Measurement of the Parameters of Atmospheric-Pressure Barrier-Torch Discharge

Summary: The atmospheric plasma jet system was investigated for deposition of oxide layers on polymer (kapton) substrates. The plasma in the system was excited by an RF power source working in pulse modulated mode. This modulation allowed exciting high density plasma in the active part of the duty cycle and simultaneously keeping the neutral gas in the plasma jets at the substrate sufficiently cold, thus protecting the kapton substrate from thermal damage. The atmospheric plasma jet system was tested in two configurations: as single jet system and as linear multi-jet system with four equivalent jets. The plasma in the system was investigated by means of impedance measurements. A calibrated capacitive voltage probe and a Rogowski current coil were used for direct measurement of voltage and current RF waveforms, respectively. From these data the power deposited in the discharge and the plasma column impedance were estimated.

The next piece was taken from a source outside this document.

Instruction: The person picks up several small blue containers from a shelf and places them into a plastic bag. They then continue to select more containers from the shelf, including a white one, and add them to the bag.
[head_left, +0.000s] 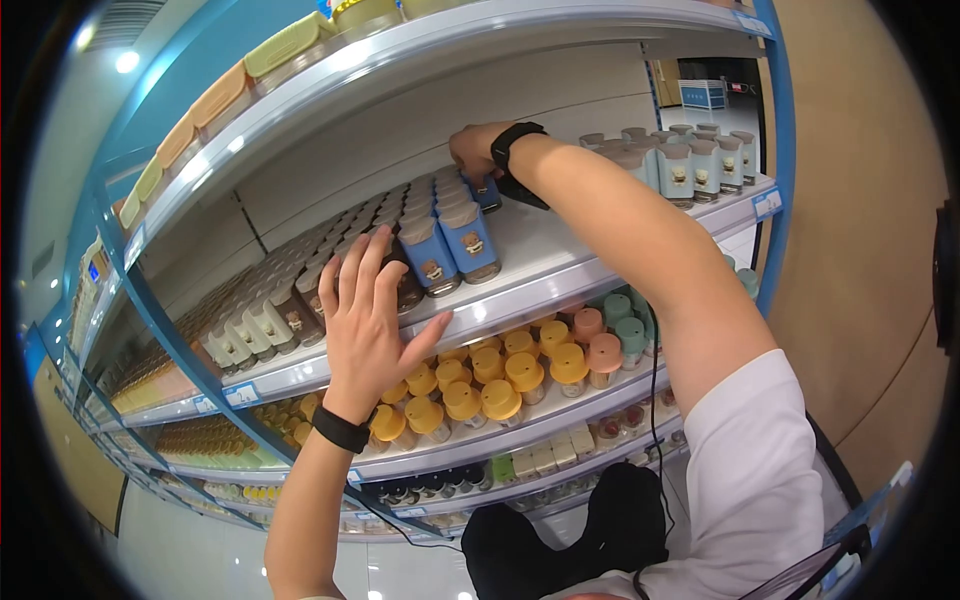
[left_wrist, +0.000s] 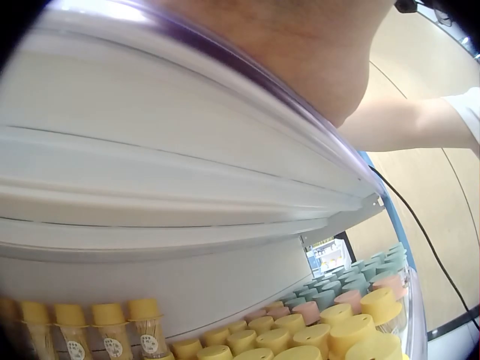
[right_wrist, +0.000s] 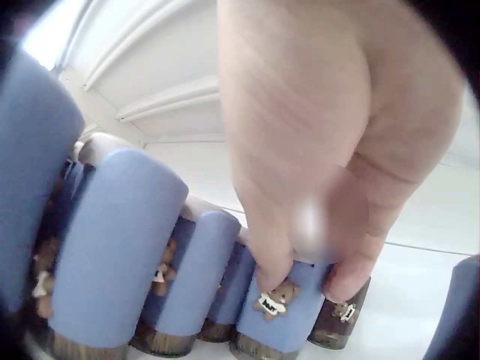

The real part of plasma impedance was used for electron concentration n_e estimation. It was found that the electron concentration in the plasma jet was about 2 × 10¹³ cm⁻³. The atmospheric plasma jet source was used for low temperature deposition of conductive oxide (ZnO) thin films on kapton, silicon and quartz glass substrates. As growth precursors for ZnO films, Zn-acetylacetonate vapors were used. Deposited ZnO films on both kapton and quartz glass contained hexagonal crystalline phase. They were optically transparent and had an electrical conductivity σ ≈ 10⁻¹–10⁰ S · cm⁻¹.